» Exercise directions
Word for word, transcribe the data below from the line with "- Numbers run" to the line with "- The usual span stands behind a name", keeping both of those lines.

» Data excerpt
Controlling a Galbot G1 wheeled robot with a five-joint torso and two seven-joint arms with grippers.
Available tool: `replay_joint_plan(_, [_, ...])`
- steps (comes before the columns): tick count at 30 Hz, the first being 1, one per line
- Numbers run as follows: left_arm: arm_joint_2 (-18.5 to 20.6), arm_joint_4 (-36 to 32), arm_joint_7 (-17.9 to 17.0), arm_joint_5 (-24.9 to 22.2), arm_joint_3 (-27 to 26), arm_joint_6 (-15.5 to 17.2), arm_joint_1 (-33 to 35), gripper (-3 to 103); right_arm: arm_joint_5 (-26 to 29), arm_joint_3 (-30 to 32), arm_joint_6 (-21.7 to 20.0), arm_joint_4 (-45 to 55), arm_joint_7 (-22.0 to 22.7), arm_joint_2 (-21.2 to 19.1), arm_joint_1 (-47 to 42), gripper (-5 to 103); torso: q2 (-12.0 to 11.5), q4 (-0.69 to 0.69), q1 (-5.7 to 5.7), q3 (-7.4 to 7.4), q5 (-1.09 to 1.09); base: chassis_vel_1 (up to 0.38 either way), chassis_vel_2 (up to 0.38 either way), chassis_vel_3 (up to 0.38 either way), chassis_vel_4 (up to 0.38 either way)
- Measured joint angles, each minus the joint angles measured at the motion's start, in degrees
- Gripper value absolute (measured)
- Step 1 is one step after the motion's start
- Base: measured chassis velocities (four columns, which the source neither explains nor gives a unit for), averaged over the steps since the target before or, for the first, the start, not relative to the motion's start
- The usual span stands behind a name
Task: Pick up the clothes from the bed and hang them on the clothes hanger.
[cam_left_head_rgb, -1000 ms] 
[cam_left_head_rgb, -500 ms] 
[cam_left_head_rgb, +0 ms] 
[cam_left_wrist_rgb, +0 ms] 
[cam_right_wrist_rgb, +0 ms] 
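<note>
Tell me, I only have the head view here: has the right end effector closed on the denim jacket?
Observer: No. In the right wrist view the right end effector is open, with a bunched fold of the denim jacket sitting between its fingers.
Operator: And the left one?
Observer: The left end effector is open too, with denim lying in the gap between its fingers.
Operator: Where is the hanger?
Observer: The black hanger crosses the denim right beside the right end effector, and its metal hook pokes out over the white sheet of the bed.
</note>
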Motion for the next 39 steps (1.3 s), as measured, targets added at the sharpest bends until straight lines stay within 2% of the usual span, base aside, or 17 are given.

» Written solution
- Numbers run as follows: left_arm: arm_joint_2 (-18.5 to 20.6), arm_joint_4 (-36 to 32), arm_joint_7 (-17.9 to 17.0), arm_joint_5 (-24.9 to 22.2), arm_joint_3 (-27 to 26), arm_joint_6 (-15.5 to 17.2), arm_joint_1 (-33 to 35), gripper (-3 to 103); right_arm: arm_joint_5 (-26 to 29), arm_joint_3 (-30 to 32), arm_joint_6 (-21.7 to 20.0), arm_joint_4 (-45 to 55), arm_joint_7 (-22.0 to 22.7), arm_joint_2 (-21.2 to 19.1), arm_joint_1 (-47 to 42), gripper (-5 to 103); torso: q2 (-12.0 to 11.5), q4 (-0.69 to 0.69), q1 (-5.7 to 5.7), q3 (-7.4 to 7.4), q5 (-1.09 to 1.09); base: chassis_vel_1 (up to 0.38 either way), chassis_vel_2 (up to 0.38 either way), chassis_vel_3 (up to 0.38 either way), chassis_vel_4 (up to 0.38 either way)
- Measured joint angles, each minus the joint angles measured at the motion's start, in degrees
- Gripper value absolute (measured)
- Step 1 is one step after the motion's start
- Base: measured chassis velocities (four columns, which the source neither explains nor gives a unit for), averaged over the steps since the target before or, for the first, the start, not relative to the motion's start
- The usual span stands behind a name

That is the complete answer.